Наружность Буре явно казалась ему очень смешной. При виде его он начинал хохотать, хохотать без удержу. Взрывы его смеха раскатывались по двору, их подхватывало эхо, соседи бросались к окнам и тоже хохотали; чтобы попугай не видел его, г-н Буре крался вдоль стены, прикрывая лицо шляпой, пробирался к реке и входил через садовую калитку; на птицу он поглядывал не слишком ласково.

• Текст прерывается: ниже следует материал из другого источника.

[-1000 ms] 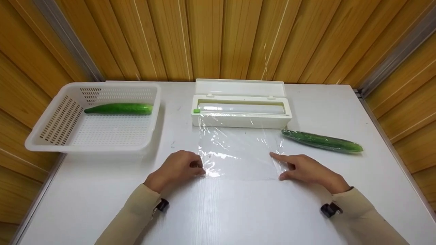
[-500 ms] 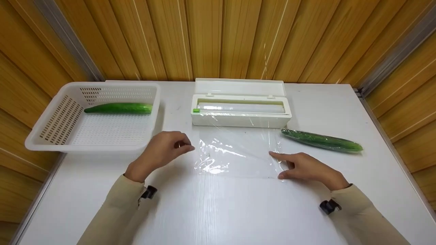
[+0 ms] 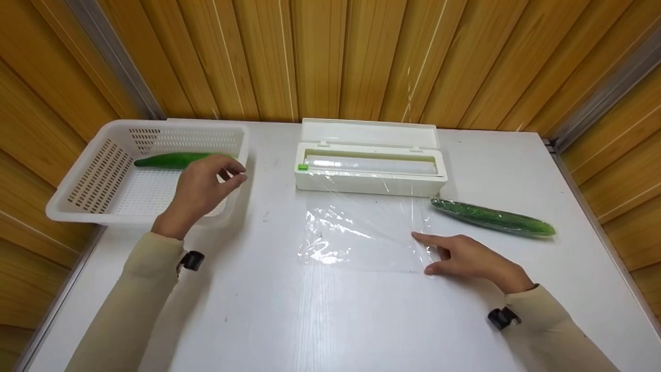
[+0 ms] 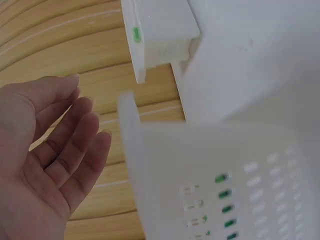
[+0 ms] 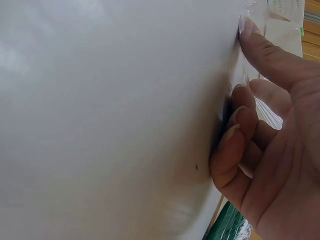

Лулу получил щелчок от мальчишки из мясной лавки за то, что сунул голову в его корзину; с тех пор он всякий раз старался ущипнуть его сквозь рубашку. Фабю грозился свернуть ему шею, хотя он не был жесток, несмотря на татуировку на руках и густые бакенбарды. Напротив, попугай ему скорее нравился, и он даже хотел, потехи ради, научить его ругаться. Фелисите это намерение привело в ужас, и она поместила попугая на кухне. Цепочка была с него снята, и он свободно разгуливал по дому.
Спускаясь по лестнице, он опирался своим кривым клювом на края ступенек, поднимал
Фелисите вынесла его на травку, чтобы он подышал свежим воздухом, и на минутку отлучилась; когда же она вернулась, попугая и след простыл! Она искала его в кустах, на берегу, на крышах, не слушая хозяйку, кричавшую ей:
– Осторожнее! Вы с ума сошли!
Фелисите обшарила все сады Пон-л’Эвека, останавливала прохожих:
– Вы не видали моего попугая?
Тем, кто не знал попугая, она описывала его. Вдруг ей показалось, что за мельницами, у холма, летает что-то зеленое. Но попугая там не было! Разносчик уверял, что сию секунду видел его на Сен-Мелен, в лавке старухи Симон. Фелисите побежала туда. Там не поняли, о чем она толкует. Наконец она вернулась домой, изорвав ботинки, изнемогая от усталости, в смертельной тоске; сидя на скамейке рядом с барыней, она рассказывала ей о своих приключениях, как вдруг что-то легкое опустилось на ее плечо: Лулу! Да где же он пропадал? Обозревал окрестности?
Фелисите с трудом оправилась от потрясения - вернее сказать, так никогда и не оправилась.
Вскоре захолодало, и она схватила ангину, а еще немного спустя у нее заболели уши. Через три года она оглохла и стала говорить громко даже в церкви. Если бы о ее грехах знала вся епархия, это не запятнало бы ее и никого бы не смутило, но священник рассудил за благо исповедовать ее в особом приделе.
От шума в ушах у нее зашел ум за разум. Хозяйка часто говорила ей:
– Боже мой, до чего же вы глупы!
Она отвечала:
– Да, барыня, - и начинала что-то искать.
И без того тесный круг ее представлений сузился; колокольный звон, мычание быков уже не существовали для нее. Все двигались для нее молча, как призраки. Она слышала теперь только голос попугая.
Словно для того, чтобы позабавить ее, он изображал стук веретена, пронзительные крики рыботорговца, визг пилы столяра, жившего напротив; когда же раздавался звонок, попугай кричал, подражая г-же Обен:
– Фелисите! Дверь! Дверь!
Они разговаривали с друг с другом - он без конца повторял три фразы своего репертуара, она отвечала столь же бессвязно, но в свои слова вкладывала всю душу. Она была так одинока, что Лулу стал для нее чем-то вроде сына, чем-то вроде возлюбленного. Он влезал к ней на пальцы, кусал ей губы, цеплялся за косынку; она наклонялась к нему, покачивая головой, как это делают кормилицы, и крылья ее чепца и крылья птицы трепетали одновременно.
Когда собирались тучи и гремел гром, попугай кричал, быть может, вспоминая ливни в родных лесах. Журчание воды приводило его в экстаз: он метался, как сумасшедший, взлетал к потолку, все опрокидывал и выпархивал через окно в сад, чтобы побарахтаться в лужах, но вскоре возвращался, садился на каминную решетку, подпрыгивая, сушил перья и поднимал то хвост, то клюв.